Trennungsunerhalt gemäß § 1361 BGB
Während der Trennungszeit sollen beide Ehepartner noch in der gleichen Form am ehelichen Lebensstandardt teilnehmen können. Der Lebensbedarf beider Parteien soll möglichst gesichert werden. Der mehrverdienende Ehepartner ist also regelmäßig nach Abzug von Schulden und Kindesunterhalt dem anderen Ehepartner zur Unterhaltszahlung verpflichtet. Diese Unterhaltszahlung darf aber einen bestimmten Selbstbehalt nicht antasten, der dem mehrverdienenden Ehegatten verbleiben muss, damit dieser seine eigenen wirtschaftliche Existenz sichern kann. Die genaue Berechnung ist vielseitig und komplex, Immobilieneigentum welches selbstgenutzt wird, muss ebenso berücksichtigt werden, wie Einkommen aus Vermögen.
Bei einer Beratung zu möglichen Trennungsunterhaltszahlungen sollten - soweit
vorhanden - folgende Unterlagen mitgebracht werden:


- die letzten 12 Verdienstbescheinigungen beider Eheleute
- die Steuerbescheide
- bei Selbständigen: die Bilanzen und Gewinn- und Verlustrechnungen
- Unterlangen zu weiteren Einnahmen, z.B. aus Vermietung und Verpachtung
- Unterlagen zu regelmäßigen ehebedingten Zahlungen aus Versicherungsverträgen, auf Darlehen, berufsbedingte Aufwendungen (Fahrtkosten zum Betrieb, Gewerkschaftsbeiträge, Fortbildungskosten);


Sollten keine Unterlagen des getrennten Ehegatten vorhanden sein, muss voraussichtlich der der Berechnung vorgeschaltete Auskunftsanspruch geltend gemacht werden.

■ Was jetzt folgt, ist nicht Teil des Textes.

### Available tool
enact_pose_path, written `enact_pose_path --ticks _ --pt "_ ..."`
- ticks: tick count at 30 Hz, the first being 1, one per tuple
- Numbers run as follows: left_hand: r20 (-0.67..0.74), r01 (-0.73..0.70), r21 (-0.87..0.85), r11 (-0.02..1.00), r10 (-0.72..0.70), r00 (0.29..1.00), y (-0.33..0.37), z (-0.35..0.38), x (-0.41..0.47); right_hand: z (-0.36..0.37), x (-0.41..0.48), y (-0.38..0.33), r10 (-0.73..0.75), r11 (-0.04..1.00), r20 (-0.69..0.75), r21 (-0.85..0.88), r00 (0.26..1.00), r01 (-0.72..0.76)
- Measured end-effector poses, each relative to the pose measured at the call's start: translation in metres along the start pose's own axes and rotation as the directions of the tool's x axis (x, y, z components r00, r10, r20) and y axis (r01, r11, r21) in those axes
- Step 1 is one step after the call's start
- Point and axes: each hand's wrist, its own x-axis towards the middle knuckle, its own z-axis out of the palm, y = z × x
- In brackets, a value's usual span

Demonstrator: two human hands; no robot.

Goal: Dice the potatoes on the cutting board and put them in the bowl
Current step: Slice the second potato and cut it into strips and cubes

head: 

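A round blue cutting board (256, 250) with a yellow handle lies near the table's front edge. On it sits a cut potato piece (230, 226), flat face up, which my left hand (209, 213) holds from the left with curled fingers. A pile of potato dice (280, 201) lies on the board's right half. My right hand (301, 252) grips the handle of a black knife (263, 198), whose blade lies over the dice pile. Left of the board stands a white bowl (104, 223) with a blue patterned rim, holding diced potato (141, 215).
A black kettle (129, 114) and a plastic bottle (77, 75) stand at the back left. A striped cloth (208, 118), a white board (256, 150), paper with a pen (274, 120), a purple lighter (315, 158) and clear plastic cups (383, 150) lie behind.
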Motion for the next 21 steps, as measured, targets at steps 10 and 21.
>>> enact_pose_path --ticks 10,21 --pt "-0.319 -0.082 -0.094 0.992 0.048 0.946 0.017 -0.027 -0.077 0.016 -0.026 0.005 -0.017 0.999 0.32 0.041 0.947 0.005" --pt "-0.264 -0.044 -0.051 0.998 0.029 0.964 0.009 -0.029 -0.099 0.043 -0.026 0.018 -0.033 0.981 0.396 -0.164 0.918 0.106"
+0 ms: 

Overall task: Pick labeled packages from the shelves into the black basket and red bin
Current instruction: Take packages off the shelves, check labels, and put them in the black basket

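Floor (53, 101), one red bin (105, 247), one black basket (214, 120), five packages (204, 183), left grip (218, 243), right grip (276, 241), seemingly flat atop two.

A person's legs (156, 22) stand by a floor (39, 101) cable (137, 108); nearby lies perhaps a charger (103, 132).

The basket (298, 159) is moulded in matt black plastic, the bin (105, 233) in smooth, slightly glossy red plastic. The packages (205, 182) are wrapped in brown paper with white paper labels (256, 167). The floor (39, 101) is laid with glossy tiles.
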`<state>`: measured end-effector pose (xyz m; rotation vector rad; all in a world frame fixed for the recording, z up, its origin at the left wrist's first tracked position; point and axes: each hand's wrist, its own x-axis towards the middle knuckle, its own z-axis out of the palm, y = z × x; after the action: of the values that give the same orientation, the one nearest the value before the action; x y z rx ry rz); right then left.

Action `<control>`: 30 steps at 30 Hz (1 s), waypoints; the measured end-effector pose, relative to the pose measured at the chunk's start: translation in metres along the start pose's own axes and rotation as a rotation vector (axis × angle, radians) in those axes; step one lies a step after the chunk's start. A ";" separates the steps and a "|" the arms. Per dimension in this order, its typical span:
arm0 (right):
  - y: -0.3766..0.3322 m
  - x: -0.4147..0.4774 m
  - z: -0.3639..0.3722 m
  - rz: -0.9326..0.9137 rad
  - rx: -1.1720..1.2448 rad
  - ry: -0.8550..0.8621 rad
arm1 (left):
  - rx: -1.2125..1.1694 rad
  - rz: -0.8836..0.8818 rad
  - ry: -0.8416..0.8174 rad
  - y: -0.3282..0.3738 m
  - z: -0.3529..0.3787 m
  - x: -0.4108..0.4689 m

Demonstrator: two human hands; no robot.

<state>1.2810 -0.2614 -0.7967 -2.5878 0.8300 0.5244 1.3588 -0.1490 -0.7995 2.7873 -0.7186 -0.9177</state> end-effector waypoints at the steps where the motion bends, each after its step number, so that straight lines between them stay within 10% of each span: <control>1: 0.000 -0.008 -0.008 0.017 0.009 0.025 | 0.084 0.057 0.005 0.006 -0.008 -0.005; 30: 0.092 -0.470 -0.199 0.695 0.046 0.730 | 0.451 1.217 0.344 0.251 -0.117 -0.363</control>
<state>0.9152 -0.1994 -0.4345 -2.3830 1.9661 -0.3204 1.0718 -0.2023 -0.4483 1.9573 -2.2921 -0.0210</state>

In diesem Falle würden die Unterlagen vorab vom getrennten Ehepartner innerhalb einer Frist angefordert.


Nachehelicher Unterhalt
Während beim Trennungsunterhalt in den meisten Fällen häufig hinsichtlich der Einnahmen- und Ausgabensituation der Ehegatten Auseinandersetzungspotential besteht, gilt nach der Scheidung der Eheleute ersteinmal der Grundsatz der Eigenverantwortung. Trotzdem wird in vielen Fällen der Ehegattenunterhalt gezahlt, da das Gesetz Unterhaltstatbestände formuliert hat, die über den Zeitpunkt der Ehescheidung hinaus Wirkung entfalten. So ist Ihr Einzelfall zu überprüfen, ob ein Unterhaltsanspruch ab Rechtskraft der Ehescheidung bei begründeter Erwerbslosigkeit, Kinderbetreuung, Krankheit und geringem Eigeneinkommen zu zahlen ist. Alle für den Unterhaltsanspruch entscheidenden Gründe und Ihre individuellen Möglichkeiten können in einem Beratungsgespräch erörtert werden.